Aim of the task: An exact transcription of the lines below, from the first through the one containing "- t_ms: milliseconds", is the only output wanted.

Source data:
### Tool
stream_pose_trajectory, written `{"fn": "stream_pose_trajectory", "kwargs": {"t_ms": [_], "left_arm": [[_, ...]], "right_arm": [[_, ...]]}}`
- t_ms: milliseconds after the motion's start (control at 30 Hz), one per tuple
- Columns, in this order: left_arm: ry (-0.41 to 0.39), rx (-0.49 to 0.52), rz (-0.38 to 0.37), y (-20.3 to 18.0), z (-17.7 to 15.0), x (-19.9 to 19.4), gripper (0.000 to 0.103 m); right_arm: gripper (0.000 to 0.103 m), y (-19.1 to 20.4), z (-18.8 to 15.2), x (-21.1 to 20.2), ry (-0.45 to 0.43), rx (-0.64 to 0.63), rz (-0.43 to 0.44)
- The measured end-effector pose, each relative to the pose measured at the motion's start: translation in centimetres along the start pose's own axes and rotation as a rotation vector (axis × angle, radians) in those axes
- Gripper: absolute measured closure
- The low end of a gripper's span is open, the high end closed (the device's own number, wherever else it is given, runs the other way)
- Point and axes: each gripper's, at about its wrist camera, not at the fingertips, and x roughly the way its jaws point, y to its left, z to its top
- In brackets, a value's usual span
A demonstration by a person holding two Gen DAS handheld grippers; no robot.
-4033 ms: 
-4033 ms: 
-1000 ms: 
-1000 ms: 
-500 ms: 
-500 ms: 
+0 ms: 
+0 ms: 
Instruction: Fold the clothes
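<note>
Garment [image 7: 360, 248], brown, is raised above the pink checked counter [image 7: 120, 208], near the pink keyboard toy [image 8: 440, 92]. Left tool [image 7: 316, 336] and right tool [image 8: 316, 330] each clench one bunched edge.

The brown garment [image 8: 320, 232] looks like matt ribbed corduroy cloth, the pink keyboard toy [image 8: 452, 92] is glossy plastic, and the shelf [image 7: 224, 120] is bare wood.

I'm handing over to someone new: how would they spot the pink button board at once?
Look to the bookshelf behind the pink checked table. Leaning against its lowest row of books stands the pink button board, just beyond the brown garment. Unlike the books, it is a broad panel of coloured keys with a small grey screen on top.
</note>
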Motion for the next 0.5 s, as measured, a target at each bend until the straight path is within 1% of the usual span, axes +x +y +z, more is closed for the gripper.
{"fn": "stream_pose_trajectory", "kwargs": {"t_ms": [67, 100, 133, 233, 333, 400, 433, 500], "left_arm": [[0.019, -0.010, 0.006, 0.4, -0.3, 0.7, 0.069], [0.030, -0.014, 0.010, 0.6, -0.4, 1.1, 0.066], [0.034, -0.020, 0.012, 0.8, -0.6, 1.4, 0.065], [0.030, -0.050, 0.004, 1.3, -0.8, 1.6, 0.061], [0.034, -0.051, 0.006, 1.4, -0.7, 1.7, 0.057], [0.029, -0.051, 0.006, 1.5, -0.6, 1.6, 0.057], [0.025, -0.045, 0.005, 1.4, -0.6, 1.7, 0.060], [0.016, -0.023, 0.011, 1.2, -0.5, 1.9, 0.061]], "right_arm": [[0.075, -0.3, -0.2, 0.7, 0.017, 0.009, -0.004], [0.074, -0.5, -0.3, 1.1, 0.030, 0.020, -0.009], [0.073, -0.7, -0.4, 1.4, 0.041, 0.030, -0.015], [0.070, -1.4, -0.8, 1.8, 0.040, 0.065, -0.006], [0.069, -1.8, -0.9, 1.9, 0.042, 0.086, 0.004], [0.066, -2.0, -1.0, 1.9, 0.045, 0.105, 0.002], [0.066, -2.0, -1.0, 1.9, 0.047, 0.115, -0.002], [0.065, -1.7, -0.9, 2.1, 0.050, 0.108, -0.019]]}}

Output:
### Tool
stream_pose_trajectory, written `{"fn": "stream_pose_trajectory", "kwargs": {"t_ms": [_], "left_arm": [[_, ...]], "right_arm": [[_, ...]]}}`
- t_ms: milliseconds after the motion's start (control at 30 Hz), one per tuple

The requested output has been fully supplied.